• _REQUIRED WORK_
Leave the images out. Give every line below again, precisely.

• _DATA SHOWN_
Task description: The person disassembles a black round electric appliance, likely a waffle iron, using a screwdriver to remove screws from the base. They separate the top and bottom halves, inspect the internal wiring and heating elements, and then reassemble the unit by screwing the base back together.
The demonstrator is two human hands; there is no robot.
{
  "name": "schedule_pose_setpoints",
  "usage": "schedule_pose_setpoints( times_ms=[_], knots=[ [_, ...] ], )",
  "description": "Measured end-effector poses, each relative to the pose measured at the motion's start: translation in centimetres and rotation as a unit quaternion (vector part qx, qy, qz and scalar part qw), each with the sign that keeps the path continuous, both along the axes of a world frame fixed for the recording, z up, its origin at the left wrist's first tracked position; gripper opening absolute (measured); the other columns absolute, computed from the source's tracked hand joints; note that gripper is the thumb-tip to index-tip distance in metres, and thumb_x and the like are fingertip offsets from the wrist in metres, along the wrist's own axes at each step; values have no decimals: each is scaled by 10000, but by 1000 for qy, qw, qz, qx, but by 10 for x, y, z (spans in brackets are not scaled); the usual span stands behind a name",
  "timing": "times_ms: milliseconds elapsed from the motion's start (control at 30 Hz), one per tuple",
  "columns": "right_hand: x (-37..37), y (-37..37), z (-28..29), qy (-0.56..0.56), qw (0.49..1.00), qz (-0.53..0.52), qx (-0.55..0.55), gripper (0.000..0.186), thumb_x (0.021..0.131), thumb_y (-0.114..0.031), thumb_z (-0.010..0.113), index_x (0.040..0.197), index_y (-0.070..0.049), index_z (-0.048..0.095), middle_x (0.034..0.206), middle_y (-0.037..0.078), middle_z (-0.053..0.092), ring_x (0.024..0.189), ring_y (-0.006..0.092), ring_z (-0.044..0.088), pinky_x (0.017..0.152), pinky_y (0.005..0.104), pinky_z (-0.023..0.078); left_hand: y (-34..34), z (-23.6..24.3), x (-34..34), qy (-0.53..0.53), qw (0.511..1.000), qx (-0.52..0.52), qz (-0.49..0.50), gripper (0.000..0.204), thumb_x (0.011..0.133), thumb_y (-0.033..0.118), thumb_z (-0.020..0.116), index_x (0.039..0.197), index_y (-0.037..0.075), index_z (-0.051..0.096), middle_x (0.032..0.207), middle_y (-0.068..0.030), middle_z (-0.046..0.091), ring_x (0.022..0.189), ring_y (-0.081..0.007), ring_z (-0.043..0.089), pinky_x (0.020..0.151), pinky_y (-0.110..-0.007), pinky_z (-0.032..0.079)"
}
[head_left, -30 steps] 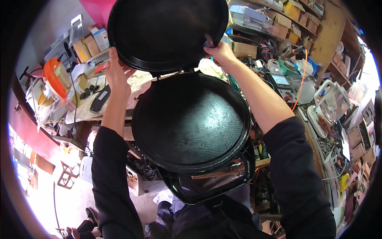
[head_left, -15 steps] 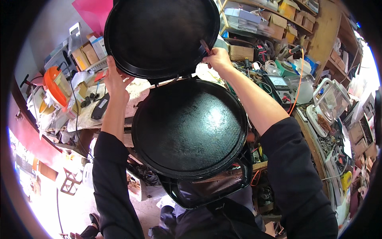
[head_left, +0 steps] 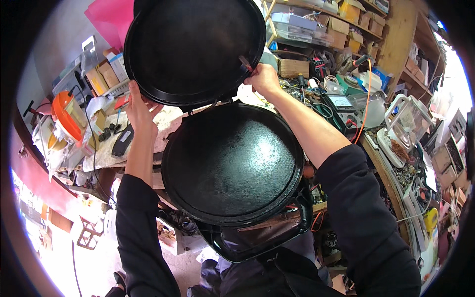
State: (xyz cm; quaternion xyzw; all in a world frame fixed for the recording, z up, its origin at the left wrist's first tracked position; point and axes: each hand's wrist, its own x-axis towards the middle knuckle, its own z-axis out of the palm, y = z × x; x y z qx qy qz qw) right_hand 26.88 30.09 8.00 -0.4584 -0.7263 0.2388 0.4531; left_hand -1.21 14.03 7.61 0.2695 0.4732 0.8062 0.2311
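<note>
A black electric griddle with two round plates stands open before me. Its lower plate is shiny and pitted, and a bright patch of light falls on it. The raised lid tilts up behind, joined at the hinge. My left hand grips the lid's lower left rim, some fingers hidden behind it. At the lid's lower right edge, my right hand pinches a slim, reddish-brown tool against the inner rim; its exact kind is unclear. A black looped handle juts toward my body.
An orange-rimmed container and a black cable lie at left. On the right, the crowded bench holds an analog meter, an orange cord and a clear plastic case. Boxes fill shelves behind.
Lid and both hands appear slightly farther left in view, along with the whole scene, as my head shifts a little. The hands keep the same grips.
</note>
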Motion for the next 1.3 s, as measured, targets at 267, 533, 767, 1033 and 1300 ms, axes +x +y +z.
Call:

• _EXERCISE RESULT_
Task description: The person disassembles a black round electric appliance, likely a waffle iron, using a screwdriver to remove screws from the base. They separate the top and bottom halves, inspect the internal wiring and heating elements, and then reassemble the unit by screwing the base back together.
The demonstrator is two human hands; there is no robot.
{
  "name": "schedule_pose_setpoints",
  "usage": "schedule_pose_setpoints( times_ms=[_], knots=[ [_, ...] ], )",
  "description": "Measured end-effector poses, each relative to the pose measured at the motion's start: translation in centimetres and rotation as a unit quaternion (vector part qx, qy, qz and scalar part qw), each with the sign that keeps the path continuous, both along the axes of a world frame fixed for the recording, z up, its origin at the left wrist's first tracked position; gripper opening absolute (measured); the other columns absolute, computed from the source's tracked hand joints; note that gripper is the thumb-tip to index-tip distance in metres, and thumb_x and the like are fingertip offsets from the wrist in metres, along the wrist's own axes at each step; values have no decimals: each is scaled by 10000, but by 1000 for qy, qw, qz, qx, but by 10 for x, y, z (spans in brackets are not scaled); the usual span stands behind a name",
  "timing": "times_ms: milliseconds elapsed from the motion's start (control at 30 Hz), one per tuple",
  "columns": "right_hand: x (-37..37), y (-37..37), z (-28..29), qy (-0.56..0.56), qw (0.49..1.00), qz (-0.53..0.52), qx (-0.55..0.55), gripper (0.000..0.186), thumb_x (0.021..0.131), thumb_y (-0.114..0.031), thumb_z (-0.010..0.113), index_x (0.040..0.197), index_y (-0.070..0.049), index_z (-0.048..0.095), middle_x (0.034..0.206), middle_y (-0.037..0.078), middle_z (-0.053..0.092), ring_x (0.024..0.189), ring_y (-0.006..0.092), ring_z (-0.044..0.088), pinky_x (0.017..0.152), pinky_y (0.005..0.104), pinky_z (-0.023..0.078); left_hand: y (-34..34), z (-23.6..24.3), x (-34..34), qy (-0.53..0.53), qw (0.511..1.000), qx (-0.52..0.52), qz (-0.49..0.50), gripper (0.000..0.204), thumb_x (0.011..0.133), thumb_y (-0.033..0.118), thumb_z (-0.020..0.116), index_x (0.039..0.197), index_y (-0.037..0.075), index_z (-0.051..0.096), middle_x (0.032..0.207), middle_y (-0.068..0.030), middle_z (-0.046..0.091), ring_x (0.022..0.189), ring_y (-0.081..0.007), ring_z (-0.043..0.089), pinky_x (0.020..0.151), pinky_y (-0.110..-0.007), pinky_z (-0.032..0.079)"
}
[head_left, -30 steps] 
[head_left, -15 steps] 
[head_left, +0 steps] 
State: (xyz cm; quaternion xyzw; all in a world frame fixed for the recording, z up, its origin at the left wrist's first tracked position; point and axes: each hand's wrist, its own x-axis towards the middle knuckle, its own z-axis out of the palm, y = z × x; x y z qx qy qz qw) right_hand 26.88 30.09 8.00 -0.4584 -0.7263 0.2388 0.4531; left_hand -1.21 14.03 7.61 0.2695 0.4732 0.8062 0.2311
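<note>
A black electric griddle with two round plates stands open before me. Its lower plate is shiny and pitted, and a bright patch of light falls on it. The raised lid tilts up behind, joined at the hinge. My left hand grips the lid's lower left rim, some fingers hidden behind it. At the lid's lower right edge, my right hand pinches a slim, reddish-brown tool against the inner rim; its exact kind is unclear. A black looped handle juts toward my body.
An orange-rimmed container and a black cable lie at left. On the right, the crowded bench holds an analog meter, an orange cord and a clear plastic case. Boxes fill shelves behind.
Lid and both hands appear slightly farther left in view, along with the whole scene, as my head shifts a little. The hands keep the same grips.
</note>
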Motion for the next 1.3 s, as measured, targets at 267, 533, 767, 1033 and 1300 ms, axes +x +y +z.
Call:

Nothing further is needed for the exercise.